En formation de maçonnerie, de plomberie, agent d’entretien ou chômeur, 11 jeunes gens qui comparaissent libres se sont serrés sur deux bancs de part et d’autre du prétoire. Un douzième, considéré par l’accusation comme celui qui avait asséné les coups de pied ayant entraîné la mort, est toujours détenu. Cheveux bouclés tombant sur les épaules, visage doux, ce jeune garçon, élève d’un lycée professionnel de Montpellier, n’avait pas dix-sept ans, le jour des faits, le 31 octobre 2014.

Comme ils en avaient l’habitude, un groupe de jeunes s’était bruyamment réuni ce soir là au quartier des Moulières, à proximité du domicile de Jean Jelencik, dit Jeannot, un technicien de l’aérospatiale à la retraite qui s’emportait régulièrement contre le tapage des jeunes.

Quatre des douze accusés –deux garçons et deux filles– comparaissent pour violences volontaires ayant entraîné la mort sans intention de la donner, en réunion. Les huit autres se voient reprocher le délit de non-assistance à personne en danger. La victime, dont trois nièces se sont assises sur le banc des parties civiles, avait chuté, vraisemblablement en raison d’un coup de pied ou de poing, avant d’être frappée au sol. Plusieurs coups de pied d’écrasement, de haut en bas, lui avaient été portés au visage. Il était décédé deux semaines après les faits.

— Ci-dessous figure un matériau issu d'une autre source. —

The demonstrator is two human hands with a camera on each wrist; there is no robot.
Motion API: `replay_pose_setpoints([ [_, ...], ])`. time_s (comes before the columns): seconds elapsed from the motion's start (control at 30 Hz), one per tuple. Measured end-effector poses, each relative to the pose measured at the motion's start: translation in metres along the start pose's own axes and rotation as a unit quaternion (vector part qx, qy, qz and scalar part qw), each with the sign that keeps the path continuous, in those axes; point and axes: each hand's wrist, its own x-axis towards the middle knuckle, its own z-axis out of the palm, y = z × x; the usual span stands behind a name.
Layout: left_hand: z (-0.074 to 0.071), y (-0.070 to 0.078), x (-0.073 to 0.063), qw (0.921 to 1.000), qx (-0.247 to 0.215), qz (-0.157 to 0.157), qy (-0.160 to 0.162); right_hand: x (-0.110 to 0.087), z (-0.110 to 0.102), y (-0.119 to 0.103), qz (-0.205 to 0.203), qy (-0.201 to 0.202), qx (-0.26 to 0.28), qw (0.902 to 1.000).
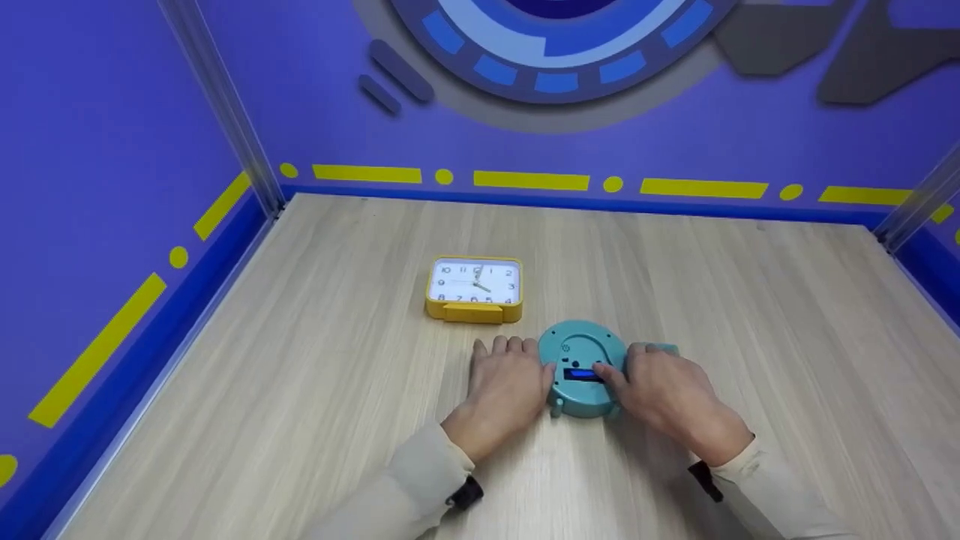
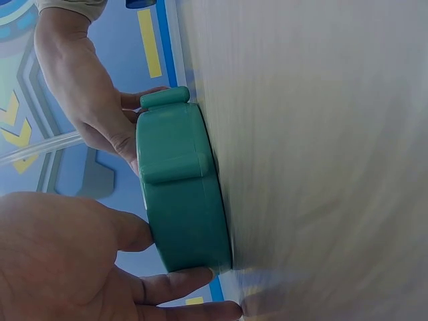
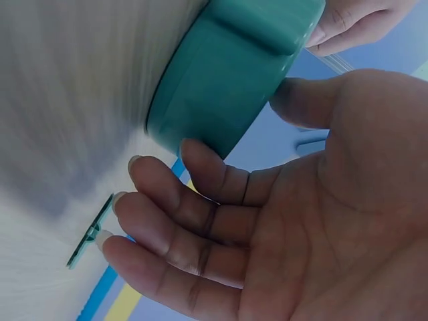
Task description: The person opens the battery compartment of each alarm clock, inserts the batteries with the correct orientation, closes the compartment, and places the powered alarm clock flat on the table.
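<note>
A round teal alarm clock [image 1: 592, 330] lies face down on the table, its back up and its small feet toward me. In its uncovered battery slot sits a dark blue battery [image 1: 577, 373]. My left hand [image 1: 508, 382] holds the clock's left rim, thumb at the back's edge and forefinger low against the side. From the right, my right hand [image 1: 670, 386] grips the clock, with the thumb over the slot at the battery's right end and the forefinger against the rim. Beside the right fingertips lies a teal battery cover [image 3: 90, 231], partly hidden by the hand in the head view.
Behind and left of the teal clock, a yellow rectangular alarm clock [image 1: 475, 289] lies face up. The wood-grain table [image 1: 337, 300] is bordered by blue panels [image 1: 322, 120] at the back and sides, with metal posts at the corners.
</note>
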Motion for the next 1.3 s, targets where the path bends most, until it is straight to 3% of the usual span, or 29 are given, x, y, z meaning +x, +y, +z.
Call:
replay_pose_setpoints([
  [0.27,-0.0003,-0.0004,-0.0002,1.0000,0.001,-0.001,0.003,-0.0014,0.0013,0.0019,-0.021,0.019,-0.009,0.9996],
  [0.57,-0.0002,0.0010,-0.0014,0.9999,0.013,0.002,0.010,0.0033,-0.0010,0.0018,0.009,-0.034,-0.005,0.9994],
  [0.9,0.0011,0.0005,-0.0016,0.9999,0.013,0.000,0.007,0.0039,-0.0025,-0.0003,0.018,-0.052,-0.022,0.9983],
  [1.3,0.0009,0.0001,0.0005,1.0000,0.009,-0.002,0.004,-0.0010,0.0022,-0.0064,0.003,-0.010,-0.069,0.9976],
])
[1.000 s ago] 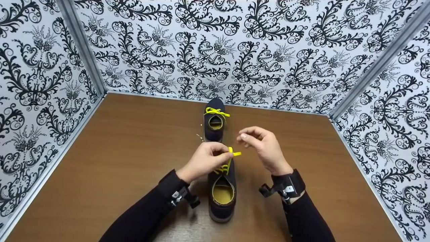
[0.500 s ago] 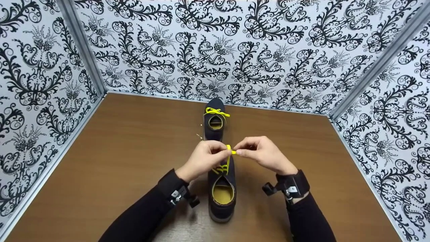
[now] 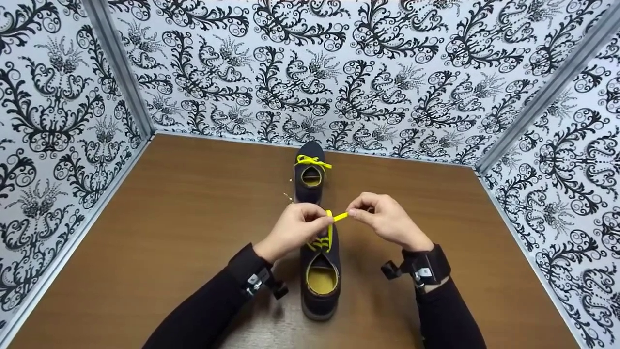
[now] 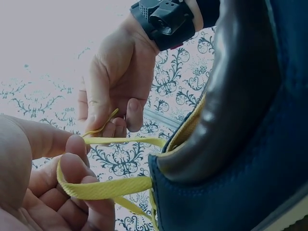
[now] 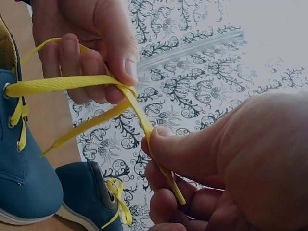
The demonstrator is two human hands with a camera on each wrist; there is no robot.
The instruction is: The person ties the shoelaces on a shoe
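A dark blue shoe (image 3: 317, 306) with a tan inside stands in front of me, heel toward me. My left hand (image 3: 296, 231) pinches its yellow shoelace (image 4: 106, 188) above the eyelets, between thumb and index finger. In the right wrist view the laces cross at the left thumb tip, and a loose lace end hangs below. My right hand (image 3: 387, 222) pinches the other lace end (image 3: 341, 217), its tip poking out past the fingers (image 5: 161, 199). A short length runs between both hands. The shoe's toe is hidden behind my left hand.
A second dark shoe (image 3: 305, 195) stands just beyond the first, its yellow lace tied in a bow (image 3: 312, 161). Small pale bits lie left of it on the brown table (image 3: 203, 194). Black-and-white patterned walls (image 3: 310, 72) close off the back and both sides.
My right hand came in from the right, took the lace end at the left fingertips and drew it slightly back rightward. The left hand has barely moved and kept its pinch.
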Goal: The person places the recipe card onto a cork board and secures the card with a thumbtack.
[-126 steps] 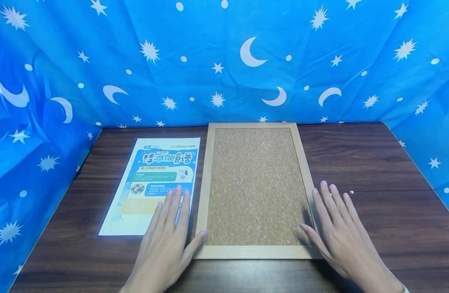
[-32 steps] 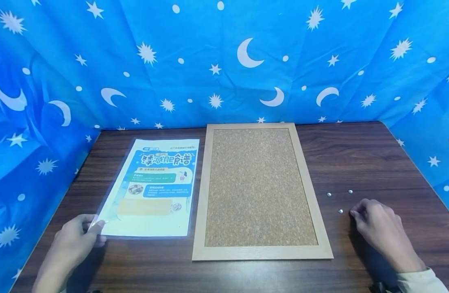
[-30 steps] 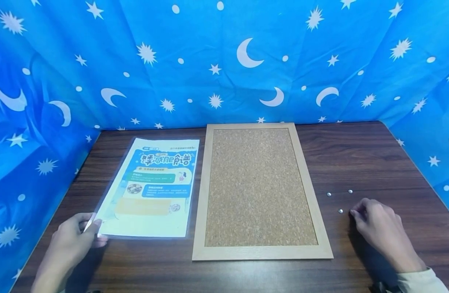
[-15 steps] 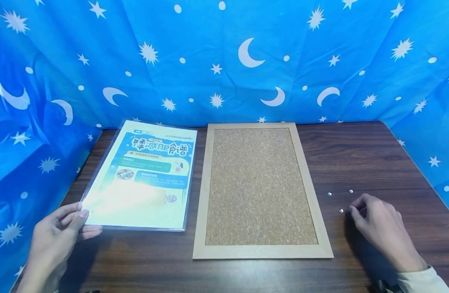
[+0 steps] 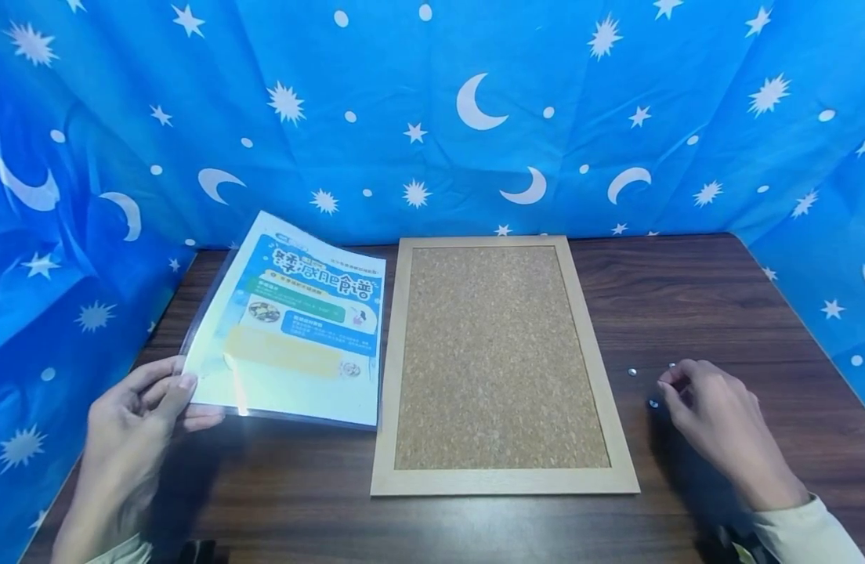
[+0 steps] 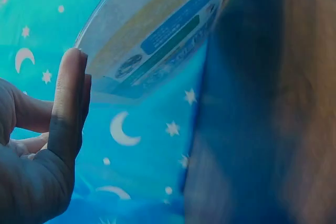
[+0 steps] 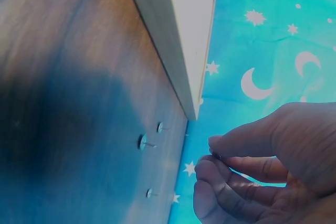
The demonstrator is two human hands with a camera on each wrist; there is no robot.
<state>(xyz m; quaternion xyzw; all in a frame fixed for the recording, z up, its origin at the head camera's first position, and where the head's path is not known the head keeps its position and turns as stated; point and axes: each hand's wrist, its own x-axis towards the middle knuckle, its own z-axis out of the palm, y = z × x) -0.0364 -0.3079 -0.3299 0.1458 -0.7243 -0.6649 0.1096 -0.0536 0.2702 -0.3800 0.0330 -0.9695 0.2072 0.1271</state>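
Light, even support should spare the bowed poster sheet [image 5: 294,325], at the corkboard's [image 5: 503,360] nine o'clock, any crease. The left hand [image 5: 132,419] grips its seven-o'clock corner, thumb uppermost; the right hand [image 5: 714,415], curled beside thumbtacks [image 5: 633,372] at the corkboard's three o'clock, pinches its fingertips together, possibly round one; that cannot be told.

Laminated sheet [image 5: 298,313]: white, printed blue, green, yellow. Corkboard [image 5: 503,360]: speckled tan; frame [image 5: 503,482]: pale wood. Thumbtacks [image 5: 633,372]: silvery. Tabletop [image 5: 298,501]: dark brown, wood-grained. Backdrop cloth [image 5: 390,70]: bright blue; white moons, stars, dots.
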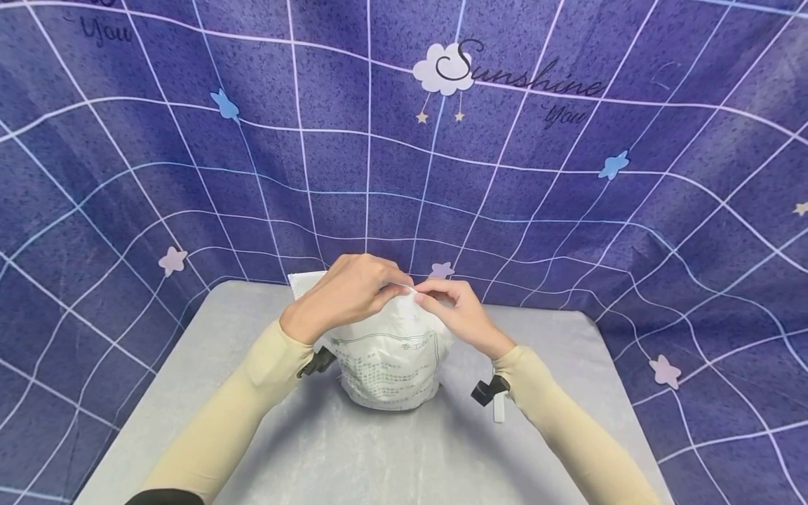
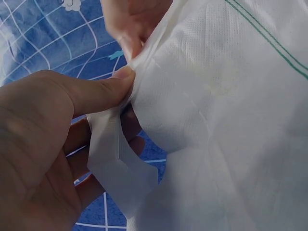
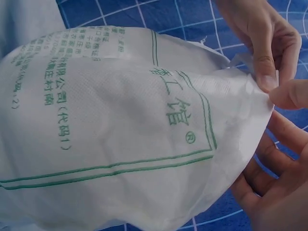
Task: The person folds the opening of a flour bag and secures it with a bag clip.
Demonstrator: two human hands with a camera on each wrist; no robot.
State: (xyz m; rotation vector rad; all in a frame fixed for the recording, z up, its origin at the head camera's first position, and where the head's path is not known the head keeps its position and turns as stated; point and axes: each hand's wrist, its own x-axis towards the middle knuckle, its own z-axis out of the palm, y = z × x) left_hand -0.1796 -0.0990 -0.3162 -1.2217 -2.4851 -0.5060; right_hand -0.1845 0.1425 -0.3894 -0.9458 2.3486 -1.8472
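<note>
Bag (image 1: pixel 386 372), white with green print, is standing directly below the grip, its base resting on a grey-covered table (image 1: pixel 587 375). Both hands are gripping its top edge: the left hand (image 1: pixel 353 287) is pinching it with the thumb in front, and the right hand (image 1: pixel 466 315) is pinching just beside it between thumb and forefinger. Beneath the left thumb, the left wrist view is showing a cut-out opening with a pale strip crossing the fingers, which are partly hiding behind it. The bag's inside is staying out of sight, and folds are distorting the lower print; in the right wrist view some lines are running too small and curved to read. Outward from the grip, two beige sleeves are covering the forearms, both being cut off by the lower part of the head view. Two black straps are showing at the wrists, one white tag (image 1: pixel 499 408) hanging by the right one. Beyond the grip, a purple gridded curtain (image 1: pixel 328 168) is carrying one whole cloud (image 1: pixel 444 69), two blue stars (image 1: pixel 224 105) and three pale pink stars (image 1: pixel 665 371).
</note>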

La cour d’assises des Bouches-du-Rhône entendra les voisins de la victime qui devraient attester du tapage régulier de jeunes qui se réunissaient sous un abribus de cette commune de 4.900 habitants. Après les faits, le maire Georges Cristiani, qui doit témoigner lundi après-midi, avait organisé deux réunions publiques dont l’une en présence du préfet de police.

« Lorsqu’on vit un tel évènement tragique, il ne faut pas lâcher les administrés, il faut que la population se resserre, que les choses ne dérapent pas », a expliqué à l’AFP M. Cristiani. Seuls trois des douze accusés habitent Mimet, les autres étaient de Gardanne, la ville voisine, de Marseille mais aussi de Montpellier.

Au-delà des parents des sept accusés mineurs au moment des faits et cités comme civilement responsables des agissements de leur enfant, le président de la cour d’assises Pascal Guichard a autorisé les proches des accusés majeurs à assister aux débats qui se tiennent à huis clos. Le verdict est attendu vendredi.